BRIEF
An exact copy of all the data below is needed.

COLLECTED DATA
• • • • •

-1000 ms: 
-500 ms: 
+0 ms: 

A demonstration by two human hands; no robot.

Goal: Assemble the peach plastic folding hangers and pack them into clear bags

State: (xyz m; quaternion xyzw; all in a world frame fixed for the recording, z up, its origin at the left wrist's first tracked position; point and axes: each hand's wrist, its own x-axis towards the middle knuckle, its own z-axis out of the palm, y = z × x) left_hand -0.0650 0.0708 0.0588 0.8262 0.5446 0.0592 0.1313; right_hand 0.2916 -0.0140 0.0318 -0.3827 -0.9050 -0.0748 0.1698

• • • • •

SOLUTION TO THE EXERCISE
-1000 ms: 
-500 ms: 
+0 ms: 

A demonstration by two human hands; no robot.

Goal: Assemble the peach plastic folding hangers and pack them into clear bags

State: (xyz m; quaternion xyzw; all in a world frame fixed for the recording, z up, its origin at the left wrist's first tracked position; point and axes: each hand's wrist, its own x-axis towards the middle knuckle, its own z-axis out of the palm, y = z × x) left_hand -0.0650 0.0708 0.0588 0.8262 0.5446 0.0592 0.1313; right_hand 0.2916 -0.0140 0.0318 -0.3827 -0.9050 -0.0748 0.1698

The output contains nothing more.